The next paragraph of Issa's statement introduces Issa's "creative" solution. It is indeed creative -- so is all fiction. The fiction here is that there would be a "volunteering" region that will want to host an interim storage site. What Obama's Blue Ribbon Commission determined was that laws would need to be drastically changed for such a place to exist, because surrounding larger communities would object, state governments would object, and everyone along the transportation routes would object. So the BRC suggested making undemocratic laws that would force people to accept the consequences if some very tiny Indian tribe, corporation, or township wanted to take the waste. So much for being a democratic nation.

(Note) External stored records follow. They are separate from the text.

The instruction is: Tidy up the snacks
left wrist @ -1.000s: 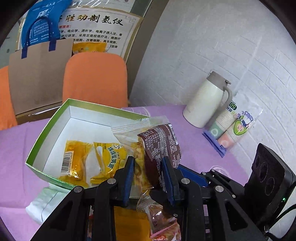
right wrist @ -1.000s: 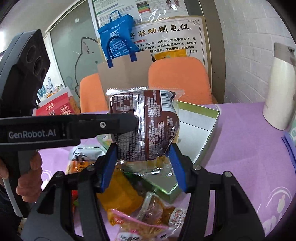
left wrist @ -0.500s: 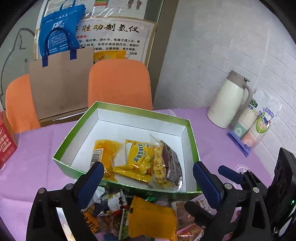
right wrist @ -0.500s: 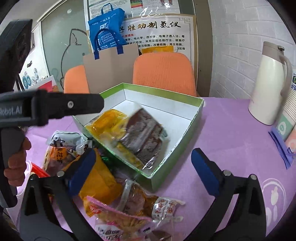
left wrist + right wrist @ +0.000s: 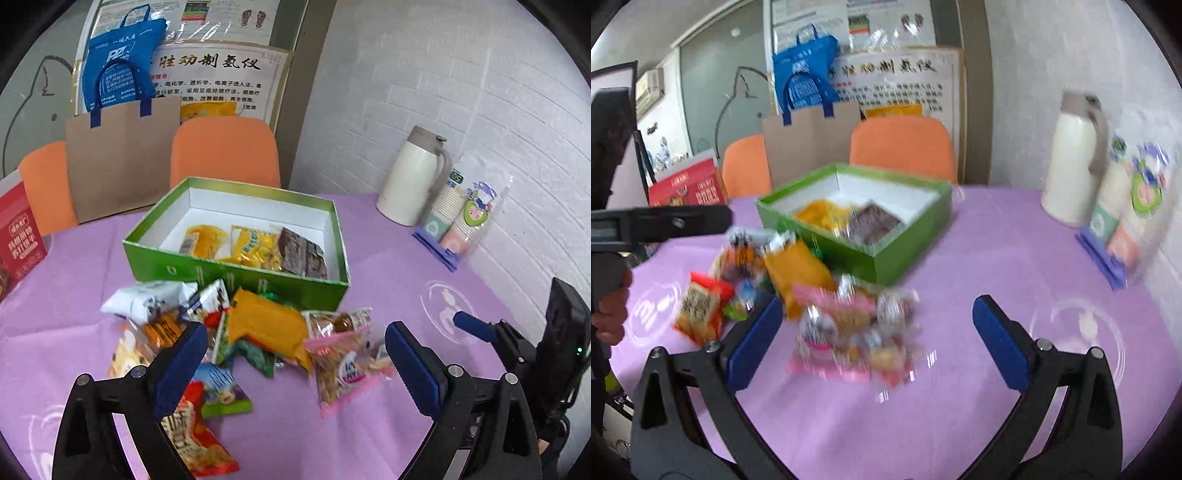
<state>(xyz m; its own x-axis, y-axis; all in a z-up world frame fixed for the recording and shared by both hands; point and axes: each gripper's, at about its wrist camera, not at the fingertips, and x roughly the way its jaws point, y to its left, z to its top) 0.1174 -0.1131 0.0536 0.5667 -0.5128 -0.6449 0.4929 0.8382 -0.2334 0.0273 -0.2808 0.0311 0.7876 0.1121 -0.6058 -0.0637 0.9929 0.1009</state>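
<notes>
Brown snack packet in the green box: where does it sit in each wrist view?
Left wrist: the brown snack packet lies at the right end of the green box, just above centre.
Right wrist: the packet is left of centre, blurred, in the box's near corner.
Shared landmark: the white thermos jug, far right.

**Blurred, covered and cut off**

The right wrist view is smeared by motion: the pink snack packet (image 5: pixel 846 332) and the wrappers around it cannot be read, and the paper-cup sleeves (image 5: pixel 1134 206) are streaked. In the left wrist view the red box (image 5: pixel 18 240) is cut by the left edge. The orange packet (image 5: pixel 266 325) covers part of the pile beneath it. The near wall of the green box (image 5: pixel 236 273) hides the lower ends of the yellow packets (image 5: pixel 229 243) and the brown packet (image 5: pixel 301 254). Poster text (image 5: pixel 207 79) is too small to read.
</notes>
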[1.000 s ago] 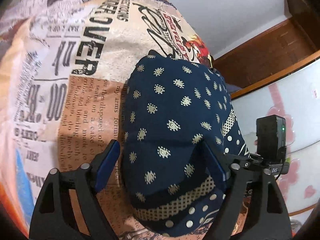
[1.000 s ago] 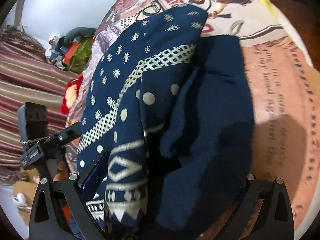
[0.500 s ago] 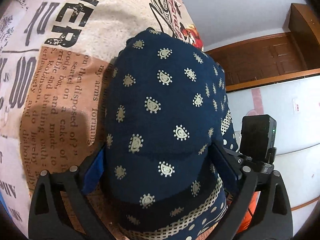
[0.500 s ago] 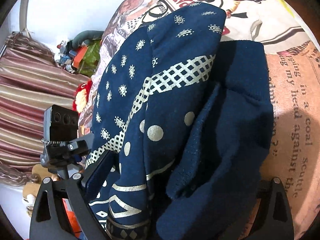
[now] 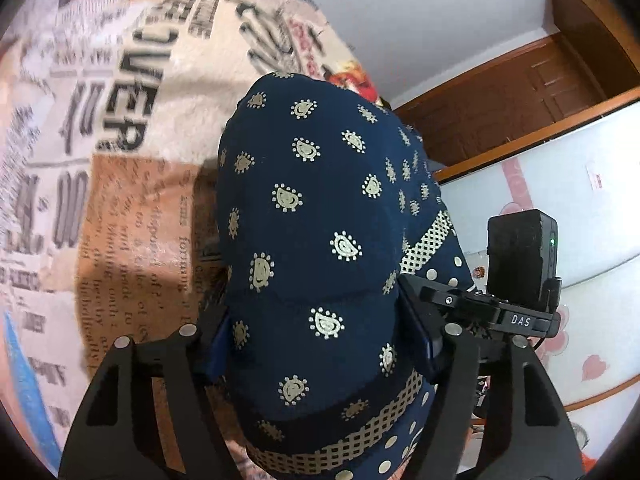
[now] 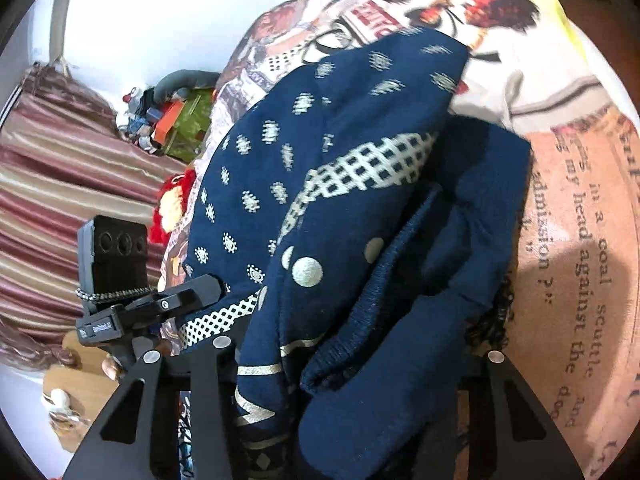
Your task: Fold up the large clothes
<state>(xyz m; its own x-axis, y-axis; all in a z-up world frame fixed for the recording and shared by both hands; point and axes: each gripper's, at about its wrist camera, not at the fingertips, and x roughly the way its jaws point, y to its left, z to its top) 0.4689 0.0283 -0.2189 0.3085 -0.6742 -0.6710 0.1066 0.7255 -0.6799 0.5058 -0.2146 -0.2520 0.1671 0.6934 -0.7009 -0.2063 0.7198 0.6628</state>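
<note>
A navy garment (image 5: 320,184) printed with cream paisley marks, a checked band and dots lies folded in a thick bundle on a newspaper-print blanket (image 5: 132,200). My left gripper (image 5: 316,336) straddles its near end. Its jaws are closing and the blue pads (image 5: 218,344) press the cloth from both sides. In the right wrist view the same garment (image 6: 320,140) bunches into plain navy folds. My right gripper (image 6: 352,356) is closing on that bunch, which fills the gap and hides its pads.
The blanket (image 6: 580,220) spreads around the bundle. A dark wooden door (image 5: 520,96) and a white panel with pink hearts (image 5: 580,280) stand to the right. On the other side are a striped curtain (image 6: 60,184), a heap of boxes and toys (image 6: 172,120) and a red plush (image 6: 172,204).
Both pairs of jaws have drawn in from wide apart onto the garment. The left gripper has pulled back slightly and the bundle's near end has lifted a little.
</note>
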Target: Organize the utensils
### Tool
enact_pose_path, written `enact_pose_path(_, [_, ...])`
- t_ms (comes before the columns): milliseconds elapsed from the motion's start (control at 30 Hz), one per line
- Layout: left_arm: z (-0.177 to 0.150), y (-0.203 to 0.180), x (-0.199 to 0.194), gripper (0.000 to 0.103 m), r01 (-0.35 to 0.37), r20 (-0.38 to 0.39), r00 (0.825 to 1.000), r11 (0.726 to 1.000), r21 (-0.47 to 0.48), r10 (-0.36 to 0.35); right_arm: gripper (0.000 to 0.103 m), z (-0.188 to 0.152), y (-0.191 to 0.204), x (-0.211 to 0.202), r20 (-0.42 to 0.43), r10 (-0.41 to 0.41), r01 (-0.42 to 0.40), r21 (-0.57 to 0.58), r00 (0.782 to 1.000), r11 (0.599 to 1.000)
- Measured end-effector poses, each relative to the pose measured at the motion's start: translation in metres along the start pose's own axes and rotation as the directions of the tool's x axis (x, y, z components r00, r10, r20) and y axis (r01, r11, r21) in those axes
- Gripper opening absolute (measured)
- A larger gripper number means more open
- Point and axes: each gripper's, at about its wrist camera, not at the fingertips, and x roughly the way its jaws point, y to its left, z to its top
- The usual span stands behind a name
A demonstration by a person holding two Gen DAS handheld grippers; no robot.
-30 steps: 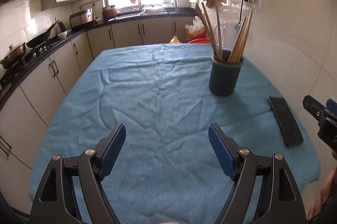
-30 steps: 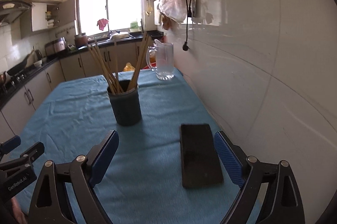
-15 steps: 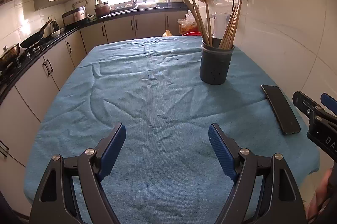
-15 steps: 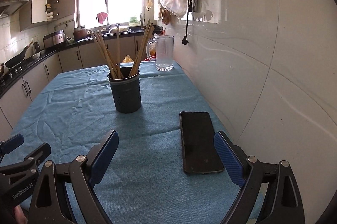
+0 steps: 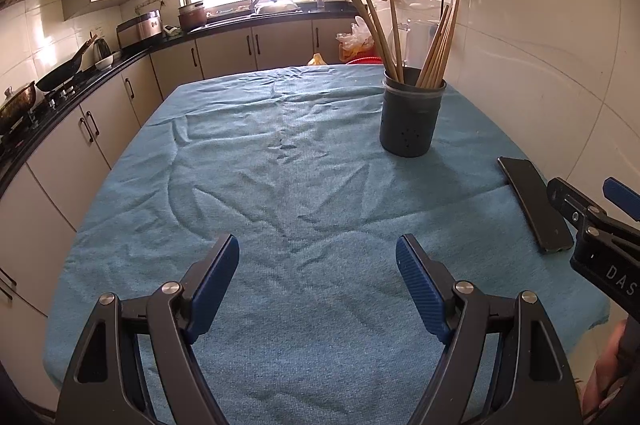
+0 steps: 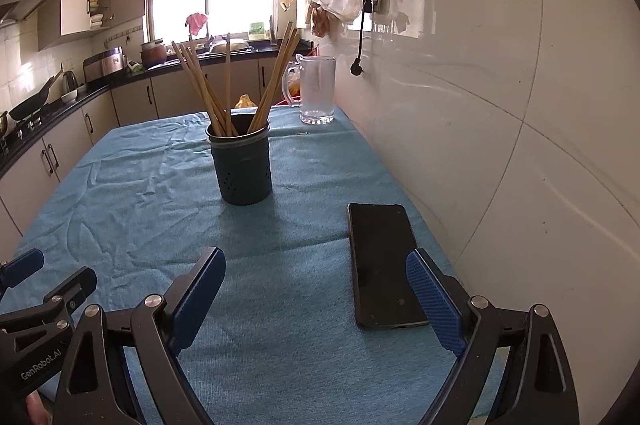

The fourth paragraph calls Yucca Mountain "our best bet." That phrasing is particularly interesting because it admits that nuke waste storage solutions are ALL a gamble. Then that paragraph says Issa's proposal would not take away funding from the Yucca Mountain plan, because it would only take away the interest from that funding. But since monetary inflation is an ongoing fact of life, the reality is that would make the Nuclear Waste Fund smaller and smaller in terms of real dollars.

If Issa wants to fund an Interim storage site, he should find the money elsewhere and not rob the Nuclear Waste Fund of the interest it can accrue (which will probably not be enough to keep up with inflation anyway).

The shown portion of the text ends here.